DATA LISTING
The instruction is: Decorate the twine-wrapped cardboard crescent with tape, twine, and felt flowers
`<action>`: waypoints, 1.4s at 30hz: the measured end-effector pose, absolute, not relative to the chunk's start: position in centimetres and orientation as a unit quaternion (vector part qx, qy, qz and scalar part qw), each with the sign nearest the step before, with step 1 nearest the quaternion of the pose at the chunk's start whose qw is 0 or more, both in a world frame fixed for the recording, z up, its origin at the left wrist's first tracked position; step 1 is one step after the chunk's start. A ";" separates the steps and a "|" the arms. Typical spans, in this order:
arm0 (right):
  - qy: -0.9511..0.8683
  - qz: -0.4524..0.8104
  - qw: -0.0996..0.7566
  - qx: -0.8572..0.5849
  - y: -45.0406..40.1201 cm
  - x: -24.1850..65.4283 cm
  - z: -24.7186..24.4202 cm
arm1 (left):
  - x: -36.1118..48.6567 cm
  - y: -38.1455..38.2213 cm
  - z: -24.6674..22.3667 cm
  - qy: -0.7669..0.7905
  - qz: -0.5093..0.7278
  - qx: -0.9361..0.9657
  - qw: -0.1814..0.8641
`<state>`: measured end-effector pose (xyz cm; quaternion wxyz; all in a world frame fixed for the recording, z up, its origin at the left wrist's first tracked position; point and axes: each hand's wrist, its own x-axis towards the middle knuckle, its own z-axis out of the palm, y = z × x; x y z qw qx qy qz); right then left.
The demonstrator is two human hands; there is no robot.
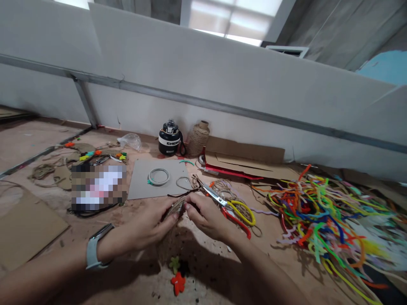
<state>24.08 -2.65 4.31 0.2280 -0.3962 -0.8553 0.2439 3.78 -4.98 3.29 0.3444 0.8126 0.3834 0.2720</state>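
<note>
Near the middle of the table, my left hand [155, 220] is closed round a brown twine-wrapped piece [176, 207], partly hidden by the fingers. My right hand [206, 216] pinches at the same piece from the other side, its fingertips together. A dark brown fuzzy strip [182, 194] sticks out just above the fingers. Scissors [219, 198] with one yellow and one red handle lie beyond my right hand. Below both hands rest a green felt-like flower [174, 264] and an orange-red one [178, 283].
A grey board [138, 180] carries a ring of tape [159, 177]. Behind stand a black-and-white bottle [169, 142] and a twine spool [199, 140]. Colourful pipe cleaners [318, 216] heap at right, near folded cardboard [244, 159]. Flower-trimmed twine pieces [85, 153] lie left; a white partition [206, 63] rises behind.
</note>
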 end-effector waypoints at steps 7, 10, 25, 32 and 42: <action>-0.862 0.222 0.217 -0.401 -3.0 23.7 4.1 | 3.7 -4.1 3.3 0.399 0.272 0.733 0.479; -0.870 0.210 0.210 -0.393 -3.1 23.5 3.8 | 3.9 -4.1 2.9 0.409 0.282 0.733 0.464; -0.839 0.108 0.281 -0.453 -1.2 25.7 4.6 | 3.7 -3.2 2.4 0.446 0.282 0.709 0.468; -0.824 0.065 0.303 -0.474 -1.1 26.8 5.5 | 3.6 -3.0 1.7 0.454 0.317 0.706 0.443; -0.882 -0.084 0.270 -0.378 -2.7 23.6 2.6 | 4.2 -3.9 1.9 0.437 0.289 0.740 0.422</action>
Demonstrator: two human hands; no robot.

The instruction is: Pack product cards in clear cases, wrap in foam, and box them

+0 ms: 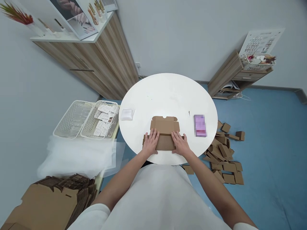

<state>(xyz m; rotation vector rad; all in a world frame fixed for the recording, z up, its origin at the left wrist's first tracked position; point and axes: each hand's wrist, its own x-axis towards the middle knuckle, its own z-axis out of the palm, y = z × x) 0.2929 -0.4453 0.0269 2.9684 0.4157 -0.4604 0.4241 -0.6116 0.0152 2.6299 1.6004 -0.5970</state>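
Observation:
A brown cardboard box lies partly folded on the round white table, close to its front edge. Its lid panel, with rounded flaps and a small notch, spreads flat away from me. My left hand rests on the left end of the box, fingers stretched out. On the right end lies my right hand, its fingers also extended. Both palms hide the box's side flaps. Off to the right sits a purple box, partly blurred. A small stack of white packets is at the table's left.
Left of the table stand white baskets, one holding printed cards, beside translucent sheets and stacked flat cardboard. Folded brown boxes are heaped on the blue floor at right. Wooden cabinets stand against the wall.

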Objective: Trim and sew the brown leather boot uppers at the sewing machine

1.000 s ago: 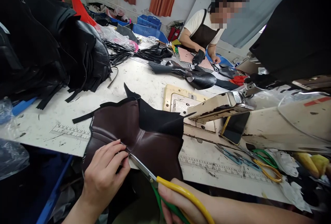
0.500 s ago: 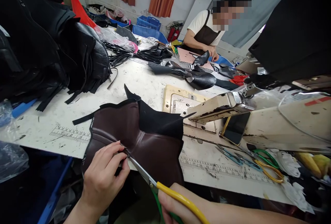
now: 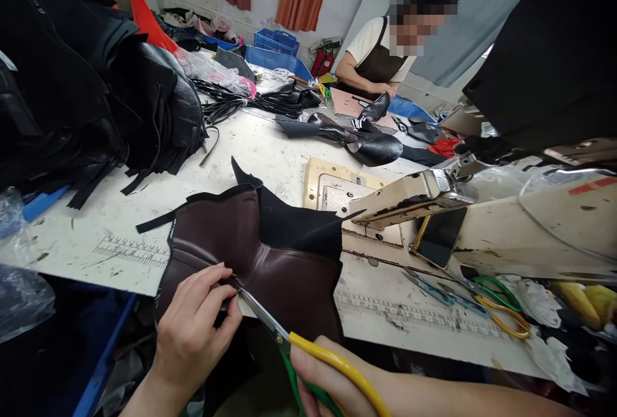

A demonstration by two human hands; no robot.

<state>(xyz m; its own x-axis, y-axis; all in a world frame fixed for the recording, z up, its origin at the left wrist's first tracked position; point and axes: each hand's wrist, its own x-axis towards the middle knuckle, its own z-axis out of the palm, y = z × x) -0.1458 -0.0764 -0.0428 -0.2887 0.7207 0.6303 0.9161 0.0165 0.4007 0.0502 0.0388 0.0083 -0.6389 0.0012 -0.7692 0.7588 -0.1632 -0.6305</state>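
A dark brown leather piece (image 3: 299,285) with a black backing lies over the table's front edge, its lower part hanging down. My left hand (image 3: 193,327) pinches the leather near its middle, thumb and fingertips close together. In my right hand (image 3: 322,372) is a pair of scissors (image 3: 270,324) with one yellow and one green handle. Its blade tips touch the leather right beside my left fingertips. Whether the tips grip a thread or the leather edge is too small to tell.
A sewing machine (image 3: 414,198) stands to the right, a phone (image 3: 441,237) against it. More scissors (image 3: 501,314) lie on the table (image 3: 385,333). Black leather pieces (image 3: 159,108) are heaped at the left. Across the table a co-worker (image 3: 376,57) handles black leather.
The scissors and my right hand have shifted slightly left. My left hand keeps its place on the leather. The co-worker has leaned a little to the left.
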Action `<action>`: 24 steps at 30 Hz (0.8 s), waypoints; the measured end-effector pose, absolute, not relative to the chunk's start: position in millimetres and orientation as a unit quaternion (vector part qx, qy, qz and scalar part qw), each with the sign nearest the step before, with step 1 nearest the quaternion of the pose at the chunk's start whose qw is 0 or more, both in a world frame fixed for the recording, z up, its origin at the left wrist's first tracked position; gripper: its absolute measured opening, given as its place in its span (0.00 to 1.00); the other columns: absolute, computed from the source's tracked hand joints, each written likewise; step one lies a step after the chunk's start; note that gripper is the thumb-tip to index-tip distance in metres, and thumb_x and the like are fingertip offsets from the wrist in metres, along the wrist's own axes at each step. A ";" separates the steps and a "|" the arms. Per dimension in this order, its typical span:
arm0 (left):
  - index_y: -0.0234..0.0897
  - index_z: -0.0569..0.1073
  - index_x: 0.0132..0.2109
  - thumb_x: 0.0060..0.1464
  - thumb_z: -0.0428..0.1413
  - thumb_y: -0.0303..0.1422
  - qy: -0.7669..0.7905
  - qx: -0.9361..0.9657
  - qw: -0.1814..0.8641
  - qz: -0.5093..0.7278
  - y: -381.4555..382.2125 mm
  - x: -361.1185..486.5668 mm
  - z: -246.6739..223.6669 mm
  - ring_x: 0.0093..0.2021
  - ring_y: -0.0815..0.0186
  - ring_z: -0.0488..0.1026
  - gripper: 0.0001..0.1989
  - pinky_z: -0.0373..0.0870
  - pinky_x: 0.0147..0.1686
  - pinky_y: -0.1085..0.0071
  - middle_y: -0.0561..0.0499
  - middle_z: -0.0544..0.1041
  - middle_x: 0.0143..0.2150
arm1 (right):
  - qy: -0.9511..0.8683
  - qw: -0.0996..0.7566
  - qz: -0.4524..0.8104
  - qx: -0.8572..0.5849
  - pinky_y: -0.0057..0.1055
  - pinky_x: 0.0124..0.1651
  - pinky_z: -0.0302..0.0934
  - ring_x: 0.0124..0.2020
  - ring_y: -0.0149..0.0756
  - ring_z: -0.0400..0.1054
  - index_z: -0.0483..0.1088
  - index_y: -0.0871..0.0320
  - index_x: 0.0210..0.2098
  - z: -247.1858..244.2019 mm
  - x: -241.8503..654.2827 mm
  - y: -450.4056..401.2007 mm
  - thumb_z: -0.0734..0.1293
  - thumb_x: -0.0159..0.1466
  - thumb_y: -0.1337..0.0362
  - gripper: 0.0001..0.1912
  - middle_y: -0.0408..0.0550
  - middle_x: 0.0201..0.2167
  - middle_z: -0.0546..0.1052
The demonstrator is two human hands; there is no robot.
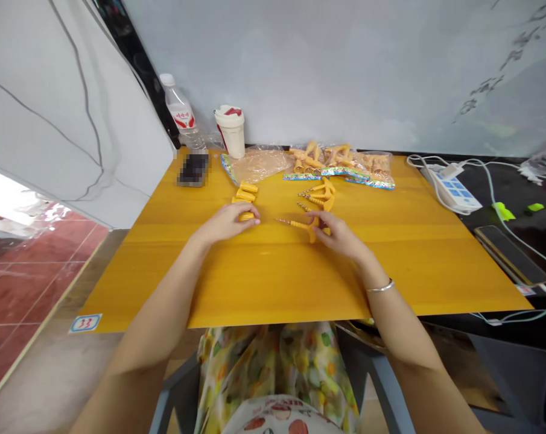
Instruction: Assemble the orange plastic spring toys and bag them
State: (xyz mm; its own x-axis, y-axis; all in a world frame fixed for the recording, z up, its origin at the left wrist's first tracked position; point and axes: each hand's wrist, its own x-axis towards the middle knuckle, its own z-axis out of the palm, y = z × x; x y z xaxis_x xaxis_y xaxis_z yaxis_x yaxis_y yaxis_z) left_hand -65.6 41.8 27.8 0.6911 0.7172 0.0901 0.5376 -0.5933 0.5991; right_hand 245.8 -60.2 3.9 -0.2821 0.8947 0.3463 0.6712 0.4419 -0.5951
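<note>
My right hand point(338, 234) grips a yellow-handled corkscrew point(298, 224) by its T-shaped handle, its metal spiral pointing left over the table. Just beyond it lie several more yellow corkscrews point(326, 194), spirals also to the left. My left hand point(230, 222) has its fingers curled over a yellow plastic sleeve point(246, 216), whose end shows under the fingertips. More of these yellow sleeves point(248, 187) lie in a short column behind that hand. A gap of bare wood separates the two hands.
Along the table's point(263, 277) back edge lie clear bags of yellow corkscrews point(345, 158), a flattened clear bag point(263, 163), a white cup point(231, 132), a water bottle point(181, 114) and a phone point(193, 168). A power strip point(456, 190) with cables sits to the right.
</note>
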 end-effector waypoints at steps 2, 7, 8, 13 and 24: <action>0.36 0.76 0.48 0.61 0.50 0.35 0.343 0.910 0.162 0.166 40.8 -62.9 21.0 0.49 0.58 0.70 0.14 0.67 0.55 0.59 0.44 0.74 0.47 | -0.758 0.307 0.189 -0.544 0.31 0.35 0.65 0.28 0.32 0.65 0.67 0.60 0.58 1.1 259.2 -55.5 0.60 0.67 0.63 0.21 0.45 0.31 0.73; 0.39 0.77 0.52 0.61 0.50 0.29 0.347 0.933 0.015 0.094 36.3 -55.3 10.4 0.52 0.51 0.66 0.16 0.67 0.51 0.55 0.41 0.73 0.49 | -0.740 0.275 0.207 -0.578 0.28 0.31 0.60 0.24 0.30 0.60 0.68 0.64 0.57 -9.2 269.6 -49.6 0.58 0.67 0.62 0.22 0.40 0.24 0.68; 0.40 0.77 0.52 0.60 0.50 0.29 0.351 0.933 0.003 0.085 35.9 -54.7 9.8 0.52 0.51 0.66 0.16 0.66 0.50 0.55 0.41 0.73 0.50 | -0.741 0.275 0.200 -0.579 0.28 0.32 0.61 0.24 0.30 0.61 0.68 0.64 0.56 -11.0 269.2 -49.1 0.58 0.67 0.62 0.21 0.40 0.24 0.69; 0.41 0.77 0.52 0.59 0.52 0.28 0.356 0.932 -0.016 0.073 35.8 -54.4 8.9 0.52 0.50 0.66 0.16 0.65 0.49 0.55 0.41 0.73 0.50 | -0.754 0.305 0.148 -0.563 0.32 0.38 0.65 0.29 0.32 0.66 0.70 0.61 0.54 -17.5 269.2 -46.2 0.60 0.64 0.66 0.20 0.50 0.37 0.76; 0.39 0.74 0.57 0.63 0.51 0.34 0.342 0.931 0.002 0.131 32.5 -53.1 14.8 0.54 0.49 0.64 0.18 0.64 0.50 0.54 0.39 0.71 0.52 | -0.589 0.514 0.072 -0.619 0.30 0.28 0.60 0.24 0.29 0.59 0.56 0.53 0.66 -8.6 281.3 -39.2 0.61 0.67 0.61 0.28 0.49 0.41 0.73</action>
State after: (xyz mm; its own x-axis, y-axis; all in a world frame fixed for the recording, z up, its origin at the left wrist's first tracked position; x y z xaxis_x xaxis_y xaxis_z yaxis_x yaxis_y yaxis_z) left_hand -53.1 32.5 14.8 0.7317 0.6372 0.2421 0.6364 -0.7658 0.0924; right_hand 281.3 -39.2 -8.6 0.2947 0.8039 0.5166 0.6559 0.2230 -0.7212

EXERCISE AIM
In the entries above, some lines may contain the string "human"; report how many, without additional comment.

REPLY TO THE TASK
4